The Ugly (Speculative and Overvalued)

Mr. MarketBall Corporation (BLL)

Ball Corporation is not suitable for either the Defensive Investor or the Enterprising Investor.  The Defensive Investor is concerned by the low current ratio, lack of sufficient earnings growth over the last ten years, and the high PEmg and PB ratios.  The Enterprising Investor has an issue with the high level of debt relative to the current assets.  As a result, value investors  following the ModernGraham approach based on Benjamin Graham’s methods should explore other opportunities.  From a valuation side of things, the company appears to be overvalued after growing its EPSmg (normalized earnings) from $1.01 in 2010 to only an estimated $1.48 for 2014.  This low level of demonstrated growth does not support the market’s implied estimate of 16.88% earnings growth and leads the ModernGraham valuation model, based on Benjamin Graham’s formula, to return an estimate of intrinsic value below the price.  (See the full valuation)

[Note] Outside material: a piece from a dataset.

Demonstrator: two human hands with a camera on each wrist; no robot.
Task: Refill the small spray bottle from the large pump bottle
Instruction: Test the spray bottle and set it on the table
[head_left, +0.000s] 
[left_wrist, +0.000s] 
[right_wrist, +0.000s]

Cincinnati Financial Corporation (CINF)

Cincinnati Financial Corp does not qualify for either the Defensive Investor or the Enterprising Investor.  The Defensive Investor is concerned by the lack of sufficient earnings growth over the last ten years, while the Enterprising Investor has an issue with the lack of earnings growth over the last five years.  As a result, value investors following the ModernGraham approach based on Benjamin Graham’s methods should explore other opportunities.  From a valuation side of things, the company appears overvalued after seeing its EPSmg (normalized earnings) drop from $3.02 in 2010 to only an estimated $2.33 for 2014.  This demonstrated drop in earnings does not support the market’s implied estimate of 5.73% earnings growth and leads the ModernGraham valuation model, which is based on Benjamin Graham’s formula, to return an estimate of intrinsic value below the market price.  (See the full valuation)

Disclaimer: The author did not hold a position in any of the companies listed in this article at the time of publication and had no intention of changing that position within the next 72 hours. Logos taken from either the company website or Wikipedia; this article is not affiliated with the companies in any manner.